Ryszardowi Świtkowi nadal jednak nie dawała spokoju treść wniosków złożonych przez firmę z Różanny. Tak długo się upominał, aż w końcu otrzymał je do przeczytania i ku ogólnemu zdumieniu całej Rady odczytał ich treść, w której jasno zostało zapisane, że w Siedluchnie i Myślątkowie planowana jest budowa fermy norek, a w Różannie biogazowni, że planowane jest zatrudnienie 90 pracowników itd.

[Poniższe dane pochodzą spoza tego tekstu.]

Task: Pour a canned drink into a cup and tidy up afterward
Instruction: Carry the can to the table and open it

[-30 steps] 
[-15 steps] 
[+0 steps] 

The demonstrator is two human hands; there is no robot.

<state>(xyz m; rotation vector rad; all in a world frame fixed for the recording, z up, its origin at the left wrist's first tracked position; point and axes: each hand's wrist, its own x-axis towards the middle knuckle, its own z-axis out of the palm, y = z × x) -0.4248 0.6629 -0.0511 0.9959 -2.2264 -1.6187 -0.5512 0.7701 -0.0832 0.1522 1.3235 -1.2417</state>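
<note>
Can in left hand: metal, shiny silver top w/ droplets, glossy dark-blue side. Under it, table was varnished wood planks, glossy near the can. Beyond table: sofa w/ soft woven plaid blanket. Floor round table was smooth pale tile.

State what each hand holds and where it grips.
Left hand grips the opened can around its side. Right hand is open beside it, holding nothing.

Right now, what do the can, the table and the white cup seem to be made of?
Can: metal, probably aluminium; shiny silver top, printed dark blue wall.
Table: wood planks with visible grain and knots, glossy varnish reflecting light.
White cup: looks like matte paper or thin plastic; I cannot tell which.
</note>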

Sekretarz Matkowski zaraz wyjaśnił, że mimo iż te wnioski wpłynęły do wójta, to wcale nie muszą zostać pozytywnie rozważone. Można podjąć decyzję odmowną lub wytyczyć konkretny teren pod daną budowlę. Sołtys Orchowa Władysław Jakubowski pytał, czy przy dzisiaj obowiązującym Studium można postawić fermy norek lub biogazownię jako inwestycję celu publicznego, na którą wystarczy przeprowadzić 1,5-roczną procedurę i wojewoda da pozwolenie?
– Jeżeli zakończy się plan zagospodarowania przestrzennego opracowywany przez Windbud pod elektrownie wiatrowe, to nie. Natomiast jeżeli nie będzie planu to wystarczy, że Róż-Pol, czy inny inwestor wystąpi o wydanie decyzji o warunkach zabudowy i będzie mógł budować, bo plan zagospodarowania przestrzennego musi być zgodny ze Studium a decyzja o warunkach zabudowy nie. Ferma to budownictwo pod działalność rolniczą. Trzeba najpierw opracować studium i potem miejscowy plan zagospodarowania przestrzennego – wyjaśniał wójt Teodor Pryka.
W związku z wszystkimi powyższymi faktami radny Świtek postawił wniosek o wstrzymanie podejmowania uchwały do czasu rozważenia i wyjaśnienia wniosków. Za wykluczeniem uchwały z obrad Sesji opowiedziało się 7 radnych a 6 wstrzymało się od głosu.